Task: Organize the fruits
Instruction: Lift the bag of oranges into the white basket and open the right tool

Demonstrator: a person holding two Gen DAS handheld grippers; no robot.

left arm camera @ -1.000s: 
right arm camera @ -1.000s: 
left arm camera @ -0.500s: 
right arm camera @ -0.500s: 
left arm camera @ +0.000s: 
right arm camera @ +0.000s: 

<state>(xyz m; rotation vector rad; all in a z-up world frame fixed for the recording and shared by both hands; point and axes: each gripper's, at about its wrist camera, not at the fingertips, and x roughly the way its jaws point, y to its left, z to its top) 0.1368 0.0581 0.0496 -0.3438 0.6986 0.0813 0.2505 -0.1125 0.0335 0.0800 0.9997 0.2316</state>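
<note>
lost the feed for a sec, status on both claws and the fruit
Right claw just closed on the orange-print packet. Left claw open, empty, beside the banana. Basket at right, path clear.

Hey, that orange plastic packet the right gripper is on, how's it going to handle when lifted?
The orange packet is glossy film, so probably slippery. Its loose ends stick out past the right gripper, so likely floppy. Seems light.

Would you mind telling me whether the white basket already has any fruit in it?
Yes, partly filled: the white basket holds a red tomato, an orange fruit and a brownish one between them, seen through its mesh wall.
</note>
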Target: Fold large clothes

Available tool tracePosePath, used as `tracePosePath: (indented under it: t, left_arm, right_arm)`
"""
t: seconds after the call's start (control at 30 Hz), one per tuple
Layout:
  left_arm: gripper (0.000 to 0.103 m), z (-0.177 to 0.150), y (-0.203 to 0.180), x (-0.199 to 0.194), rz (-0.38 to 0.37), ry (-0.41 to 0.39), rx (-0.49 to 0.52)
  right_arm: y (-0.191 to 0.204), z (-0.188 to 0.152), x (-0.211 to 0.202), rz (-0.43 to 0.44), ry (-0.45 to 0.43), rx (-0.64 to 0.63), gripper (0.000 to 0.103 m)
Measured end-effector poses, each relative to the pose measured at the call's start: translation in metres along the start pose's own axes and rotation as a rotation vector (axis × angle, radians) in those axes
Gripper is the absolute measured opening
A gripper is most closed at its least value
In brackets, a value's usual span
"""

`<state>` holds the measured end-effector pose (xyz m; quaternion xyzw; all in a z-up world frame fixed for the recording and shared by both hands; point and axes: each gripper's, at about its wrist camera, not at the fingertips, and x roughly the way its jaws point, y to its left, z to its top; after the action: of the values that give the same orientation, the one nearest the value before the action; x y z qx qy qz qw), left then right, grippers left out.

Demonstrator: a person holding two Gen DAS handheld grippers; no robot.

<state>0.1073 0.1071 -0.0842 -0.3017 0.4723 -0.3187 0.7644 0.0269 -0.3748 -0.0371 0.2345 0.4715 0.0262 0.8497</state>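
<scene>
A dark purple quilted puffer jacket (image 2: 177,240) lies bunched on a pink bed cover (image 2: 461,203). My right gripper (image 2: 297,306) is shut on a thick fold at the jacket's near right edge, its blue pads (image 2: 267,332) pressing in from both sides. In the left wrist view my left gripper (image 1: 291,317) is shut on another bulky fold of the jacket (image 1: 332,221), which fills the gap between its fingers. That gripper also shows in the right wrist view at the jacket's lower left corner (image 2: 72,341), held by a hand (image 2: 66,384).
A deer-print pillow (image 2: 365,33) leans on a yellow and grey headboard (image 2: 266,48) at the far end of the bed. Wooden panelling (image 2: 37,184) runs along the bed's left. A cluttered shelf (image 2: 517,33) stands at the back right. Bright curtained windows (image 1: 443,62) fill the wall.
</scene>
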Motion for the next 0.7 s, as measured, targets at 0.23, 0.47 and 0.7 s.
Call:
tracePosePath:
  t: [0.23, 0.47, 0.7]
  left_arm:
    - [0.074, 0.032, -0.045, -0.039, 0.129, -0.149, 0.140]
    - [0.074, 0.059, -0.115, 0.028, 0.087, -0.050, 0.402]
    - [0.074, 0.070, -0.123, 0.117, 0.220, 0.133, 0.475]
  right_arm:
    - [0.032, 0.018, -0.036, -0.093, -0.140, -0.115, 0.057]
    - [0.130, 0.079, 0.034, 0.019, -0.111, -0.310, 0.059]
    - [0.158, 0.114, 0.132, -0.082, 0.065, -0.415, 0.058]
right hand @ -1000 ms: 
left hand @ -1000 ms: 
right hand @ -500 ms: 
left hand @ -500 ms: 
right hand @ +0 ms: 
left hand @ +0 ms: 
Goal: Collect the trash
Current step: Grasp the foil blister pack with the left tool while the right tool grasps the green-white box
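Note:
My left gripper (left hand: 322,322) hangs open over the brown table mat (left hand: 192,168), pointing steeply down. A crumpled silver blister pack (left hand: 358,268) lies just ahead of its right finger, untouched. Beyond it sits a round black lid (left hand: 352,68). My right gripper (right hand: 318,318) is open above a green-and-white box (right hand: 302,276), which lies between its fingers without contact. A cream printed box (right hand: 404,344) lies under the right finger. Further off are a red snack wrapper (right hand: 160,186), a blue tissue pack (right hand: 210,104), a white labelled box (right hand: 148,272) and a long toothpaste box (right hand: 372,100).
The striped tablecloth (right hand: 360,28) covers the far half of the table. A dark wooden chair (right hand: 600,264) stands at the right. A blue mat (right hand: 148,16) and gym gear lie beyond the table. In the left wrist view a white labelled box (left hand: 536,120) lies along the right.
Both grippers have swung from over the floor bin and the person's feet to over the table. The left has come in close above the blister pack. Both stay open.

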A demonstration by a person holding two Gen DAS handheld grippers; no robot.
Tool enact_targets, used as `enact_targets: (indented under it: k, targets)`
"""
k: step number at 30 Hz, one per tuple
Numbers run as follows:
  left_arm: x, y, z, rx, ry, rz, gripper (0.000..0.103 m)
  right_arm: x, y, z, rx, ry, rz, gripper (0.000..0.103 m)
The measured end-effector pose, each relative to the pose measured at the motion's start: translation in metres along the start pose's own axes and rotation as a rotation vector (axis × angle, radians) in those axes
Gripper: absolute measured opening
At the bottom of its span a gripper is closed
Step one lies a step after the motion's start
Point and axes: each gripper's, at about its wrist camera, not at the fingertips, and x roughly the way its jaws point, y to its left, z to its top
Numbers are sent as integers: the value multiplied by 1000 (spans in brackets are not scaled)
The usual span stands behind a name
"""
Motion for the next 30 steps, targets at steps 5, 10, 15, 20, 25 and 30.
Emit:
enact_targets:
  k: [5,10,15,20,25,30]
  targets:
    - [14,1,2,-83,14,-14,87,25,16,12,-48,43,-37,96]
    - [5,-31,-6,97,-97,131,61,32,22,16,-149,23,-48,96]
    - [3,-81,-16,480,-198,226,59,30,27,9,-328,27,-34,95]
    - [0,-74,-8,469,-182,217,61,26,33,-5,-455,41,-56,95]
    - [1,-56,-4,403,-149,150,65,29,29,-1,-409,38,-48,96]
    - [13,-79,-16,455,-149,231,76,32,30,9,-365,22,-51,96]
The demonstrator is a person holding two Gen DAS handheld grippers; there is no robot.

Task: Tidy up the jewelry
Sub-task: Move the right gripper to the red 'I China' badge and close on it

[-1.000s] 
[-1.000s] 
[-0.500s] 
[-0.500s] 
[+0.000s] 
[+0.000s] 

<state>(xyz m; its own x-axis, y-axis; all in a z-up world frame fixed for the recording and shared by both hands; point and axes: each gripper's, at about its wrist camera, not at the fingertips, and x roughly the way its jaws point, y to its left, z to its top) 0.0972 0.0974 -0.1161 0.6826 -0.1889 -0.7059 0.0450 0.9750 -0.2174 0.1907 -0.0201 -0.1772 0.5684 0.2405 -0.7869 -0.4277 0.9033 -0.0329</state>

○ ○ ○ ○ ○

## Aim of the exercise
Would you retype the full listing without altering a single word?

## Reply to the exercise
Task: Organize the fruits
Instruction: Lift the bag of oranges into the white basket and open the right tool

Demonstrator: a person holding two Gen DAS handheld grippers; no robot.

left arm camera @ -1.000s: 
right arm camera @ -1.000s: 
left arm camera @ -0.500s: 
right arm camera @ -0.500s: 
left arm camera @ +0.000s: 
right arm camera @ +0.000s: 

<state>(xyz m; rotation vector rad; all in a z-up world frame fixed for the recording and shared by both hands; point and axes: each gripper's, at about its wrist camera, not at the fingertips, and x roughly the way its jaws point, y to its left, z to its top) 0.1368 0.0581 0.0496 -0.3438 0.6986 0.0813 0.2505 -0.1125 0.0335 0.0800 0.9997 0.2316</state>
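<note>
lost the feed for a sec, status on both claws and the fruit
Right claw just closed on the orange-print packet. Left claw open, empty, beside the banana. Basket at right, path clear.

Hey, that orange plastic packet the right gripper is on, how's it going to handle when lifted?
The orange packet is glossy film, so probably slippery. Its loose ends stick out past the right gripper, so likely floppy. Seems light.

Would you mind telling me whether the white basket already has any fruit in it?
Yes, partly filled: the white basket holds a red tomato, an orange fruit and a brownish one between them, seen through its mesh wall.
</note>
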Target: Fold large clothes

Available tool tracePosePath, used as `tracePosePath: (indented under it: t, left_arm, right_arm)`
"""
t: seconds after the call's start (control at 30 Hz), one per tuple
Layout:
  left_arm: gripper (0.000 to 0.103 m), z (-0.177 to 0.150), y (-0.203 to 0.180), x (-0.199 to 0.194), rz (-0.38 to 0.37), ry (-0.41 to 0.39), rx (-0.49 to 0.52)
  right_arm: y (-0.191 to 0.204), z (-0.188 to 0.152), x (-0.211 to 0.202), rz (-0.43 to 0.44), ry (-0.45 to 0.43), rx (-0.64 to 0.63), gripper (0.000 to 0.103 m)
Measured end-effector poses, each relative to the pose measured at the call's start: translation in metres along the start pose's own axes and rotation as a rotation vector (axis × angle, radians) in those axes
Gripper is the absolute measured opening
A gripper is most closed at its least value
In brackets, a value's usual span
"""

`<state>` holds the measured end-effector pose (xyz m; quaternion xyzw; all in a z-up world frame fixed for the recording and shared by both hands; point and axes: each gripper's, at about its wrist camera, not at the fingertips, and x roughly the way its jaws point, y to its left, z to its top; after the action: of the values that give the same orientation, the one nearest the value before the action; x y z qx qy qz qw), left then right, grippers left out.

Demonstrator: a person holding two Gen DAS handheld grippers; no robot.

<state>0.1073 0.1071 -0.0842 -0.3017 0.4723 -0.3187 0.7644 0.0269 -0.3748 -0.0371 0.2345 0.4715 0.0262 0.8497</state>
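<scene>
A dark purple quilted puffer jacket (image 2: 177,240) lies bunched on a pink bed cover (image 2: 461,203). My right gripper (image 2: 297,306) is shut on a thick fold at the jacket's near right edge, its blue pads (image 2: 267,332) pressing in from both sides. In the left wrist view my left gripper (image 1: 291,317) is shut on another bulky fold of the jacket (image 1: 332,221), which fills the gap between its fingers. That gripper also shows in the right wrist view at the jacket's lower left corner (image 2: 72,341), held by a hand (image 2: 66,384).
A deer-print pillow (image 2: 365,33) leans on a yellow and grey headboard (image 2: 266,48) at the far end of the bed. Wooden panelling (image 2: 37,184) runs along the bed's left. A cluttered shelf (image 2: 517,33) stands at the back right. Bright curtained windows (image 1: 443,62) fill the wall.
</scene>
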Motion for the next 0.7 s, as measured, targets at 0.23, 0.47 and 0.7 s.
Call:
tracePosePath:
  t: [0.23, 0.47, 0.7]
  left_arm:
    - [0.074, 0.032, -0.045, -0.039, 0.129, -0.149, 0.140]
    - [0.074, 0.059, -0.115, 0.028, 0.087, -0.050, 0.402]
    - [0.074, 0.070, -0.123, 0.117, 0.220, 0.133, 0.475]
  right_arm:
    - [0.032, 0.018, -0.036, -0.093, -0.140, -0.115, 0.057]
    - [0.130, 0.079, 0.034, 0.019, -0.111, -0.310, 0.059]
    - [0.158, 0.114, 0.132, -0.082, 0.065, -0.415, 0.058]
right hand @ -1000 ms: 
left hand @ -1000 ms: 
right hand @ -500 ms: 
left hand @ -500 ms: 
right hand @ +0 ms: 
left hand @ +0 ms: 
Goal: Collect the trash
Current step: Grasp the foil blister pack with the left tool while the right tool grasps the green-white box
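Note:
My left gripper (left hand: 322,322) hangs open over the brown table mat (left hand: 192,168), pointing steeply down. A crumpled silver blister pack (left hand: 358,268) lies just ahead of its right finger, untouched. Beyond it sits a round black lid (left hand: 352,68). My right gripper (right hand: 318,318) is open above a green-and-white box (right hand: 302,276), which lies between its fingers without contact. A cream printed box (right hand: 404,344) lies under the right finger. Further off are a red snack wrapper (right hand: 160,186), a blue tissue pack (right hand: 210,104), a white labelled box (right hand: 148,272) and a long toothpaste box (right hand: 372,100).
The striped tablecloth (right hand: 360,28) covers the far half of the table. A dark wooden chair (right hand: 600,264) stands at the right. A blue mat (right hand: 148,16) and gym gear lie beyond the table. In the left wrist view a white labelled box (left hand: 536,120) lies along the right.
Both grippers have swung from over the floor bin and the person's feet to over the table. The left has come in close above the blister pack. Both stay open.
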
A demonstration by a person holding two Gen DAS handheld grippers; no robot.
Tool enact_targets, used as `enact_targets: (indented under it: k, targets)`
"""
k: step number at 30 Hz, one per tuple
Numbers run as follows:
  left_arm: x, y, z, rx, ry, rz, gripper (0.000..0.103 m)
  right_arm: x, y, z, rx, ry, rz, gripper (0.000..0.103 m)
The measured end-effector pose, each relative to the pose measured at the motion's start: translation in metres along the start pose's own axes and rotation as a rotation vector (axis × angle, radians) in those axes
Gripper: absolute measured opening
At the bottom of its span a gripper is closed
Step one lies a step after the motion's start
Point and axes: each gripper's, at about its wrist camera, not at the fingertips, and x roughly the way its jaws point, y to its left, z to its top
Numbers are sent as integers: the value multiplied by 1000 (spans in brackets are not scaled)
The usual span stands behind a name
"""
Motion for the next 30 steps, targets at steps 5, 10, 15, 20, 25 and 30.
Emit:
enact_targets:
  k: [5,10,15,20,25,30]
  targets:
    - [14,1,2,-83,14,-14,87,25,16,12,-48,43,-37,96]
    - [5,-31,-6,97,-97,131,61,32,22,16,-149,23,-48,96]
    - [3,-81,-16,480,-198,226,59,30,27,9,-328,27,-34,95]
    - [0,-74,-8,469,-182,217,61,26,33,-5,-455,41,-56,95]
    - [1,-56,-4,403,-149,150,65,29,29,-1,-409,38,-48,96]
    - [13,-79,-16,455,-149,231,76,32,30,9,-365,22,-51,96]
The demonstrator is a person holding two Gen DAS handheld grippers; there is no robot.

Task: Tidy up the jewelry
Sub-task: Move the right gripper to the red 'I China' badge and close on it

[-1.000s] 
[-1.000s] 
[-0.500s] 
[-0.500s] 
[+0.000s] 
[+0.000s] 

<state>(xyz m; its own x-axis, y-axis; all in a z-up world frame fixed for the recording and shared by both hands; point and axes: each gripper's, at about its wrist camera, not at the fingertips, and x roughly the way its jaws point, y to its left, z to its top) 0.0972 0.0974 -0.1161 0.6826 -0.1889 -0.7059 0.0450 0.9750 -0.2174 0.1907 -0.0201 -0.1772 0.5684 0.2405 -0.7869 -0.4277 0.9033 -0.0329</state>

The full output has been given.